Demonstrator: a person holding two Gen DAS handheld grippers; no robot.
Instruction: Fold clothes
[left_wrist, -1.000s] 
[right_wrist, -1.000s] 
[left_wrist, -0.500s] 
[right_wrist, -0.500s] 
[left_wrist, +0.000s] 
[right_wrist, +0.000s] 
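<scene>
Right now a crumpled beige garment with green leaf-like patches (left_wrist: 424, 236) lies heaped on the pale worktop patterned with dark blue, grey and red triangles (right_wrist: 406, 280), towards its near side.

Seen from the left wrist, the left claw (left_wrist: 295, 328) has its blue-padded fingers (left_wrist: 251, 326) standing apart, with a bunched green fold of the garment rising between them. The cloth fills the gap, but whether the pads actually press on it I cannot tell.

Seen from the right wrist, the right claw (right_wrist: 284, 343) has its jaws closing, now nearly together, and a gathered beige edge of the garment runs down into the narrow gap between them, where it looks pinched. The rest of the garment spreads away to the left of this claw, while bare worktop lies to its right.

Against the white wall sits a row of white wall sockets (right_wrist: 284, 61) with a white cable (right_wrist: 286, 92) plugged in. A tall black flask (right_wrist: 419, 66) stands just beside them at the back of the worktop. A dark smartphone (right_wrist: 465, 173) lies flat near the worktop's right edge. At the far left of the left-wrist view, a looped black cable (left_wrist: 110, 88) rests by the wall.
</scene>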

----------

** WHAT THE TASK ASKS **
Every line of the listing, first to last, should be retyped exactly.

** TASK ANSWER **
Demonstrator: a person holding two Gen DAS handheld grippers; no robot.
Instruction: Fold clothes
[left_wrist, -1.000s] 
[right_wrist, -1.000s] 
[left_wrist, -0.500s] 
[right_wrist, -0.500s] 
[left_wrist, +0.000s] 
[right_wrist, +0.000s] 
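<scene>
Right now a crumpled beige garment with green leaf-like patches (left_wrist: 424, 236) lies heaped on the pale worktop patterned with dark blue, grey and red triangles (right_wrist: 406, 280), towards its near side.

Seen from the left wrist, the left claw (left_wrist: 295, 328) has its blue-padded fingers (left_wrist: 251, 326) standing apart, with a bunched green fold of the garment rising between them. The cloth fills the gap, but whether the pads actually press on it I cannot tell.

Seen from the right wrist, the right claw (right_wrist: 284, 343) has its jaws closing, now nearly together, and a gathered beige edge of the garment runs down into the narrow gap between them, where it looks pinched. The rest of the garment spreads away to the left of this claw, while bare worktop lies to its right.

Against the white wall sits a row of white wall sockets (right_wrist: 284, 61) with a white cable (right_wrist: 286, 92) plugged in. A tall black flask (right_wrist: 419, 66) stands just beside them at the back of the worktop. A dark smartphone (right_wrist: 465, 173) lies flat near the worktop's right edge. At the far left of the left-wrist view, a looped black cable (left_wrist: 110, 88) rests by the wall.
</scene>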

Output for the exercise is now complete.